Eric BROWNRIGG, 15, of 84 Sedgemoor Rd, said they found the bomb lying in sand, SHARPE placed the bomb in his haversack, and when they were returning on the train to their homes SHARPE took the bomb from the sack and was told to put it back because it was dangerous. Numerous bomb fins were lying about in the area where the bomb was found.

Leslie SHARPE said his brother Francis showed him the bomb. Witness told him it was a trench mortar bomb and was dangerous, He was going on Home Guard duty three nights after his brother had brought the bomb home, he told him to bury it until he was able to take it to the Home Guard Headquarters.

Cyril EWING, 13, 17 Utting Ave, East, said Francis SHARPE called to him when he was near his home, and told him he had a bomb and invited witness to see it.


SHARPE, added the witness, dug the bomb up and they tried to take the cap off, they were unsuccessful. They then took it to a playing field nearby were SHARPE dragged the bomb along the railings and the cap came off. They both looked inside the bomb and saw a small aluminium pin. Witness told SHARPE to throw it away as it was likely to explode. SHARPE put the bomb on the floor and started to throw stones at it.

The bomb failed to explode so SHARPE again picked it up and told witness he was going to throw it against a wall, Witness then told SHARPE he was going to leave him and ran away.

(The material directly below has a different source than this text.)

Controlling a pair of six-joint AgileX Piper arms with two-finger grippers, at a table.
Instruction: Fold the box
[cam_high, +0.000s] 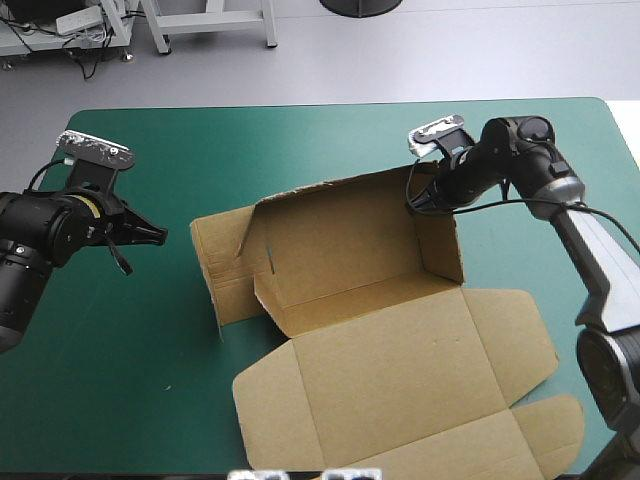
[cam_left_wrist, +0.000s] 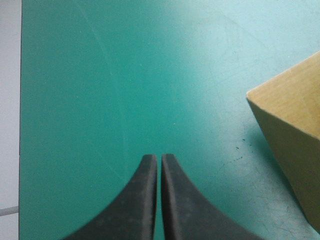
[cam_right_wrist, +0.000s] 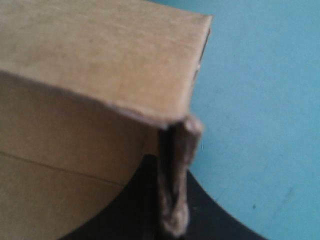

He then saw SHARPE throw the bomb at the wall, there was an explosion and SHARPS fell to the ground.

A military officer said the bomb contained a large quantity of explosive material and it was liable to explode as soon as the boy picked it up.


Daily Post June 26th 1944

Boy killed by bomb

The Liverpool Coroner Mr G. C. MORT, at an inquest on Saturday again warned children no to handle bombs or other strange objects they might find lying about

The inquest was upon Francis Arthur SHARPE aged 15, of 79 Sedgemoor Rd, Litherland, killed by the explosion of a bomb found on the fore shore.

Medical evidence was that the boys right arm had been blown off and there was a spinal injury which would have meant paralysis had he lived.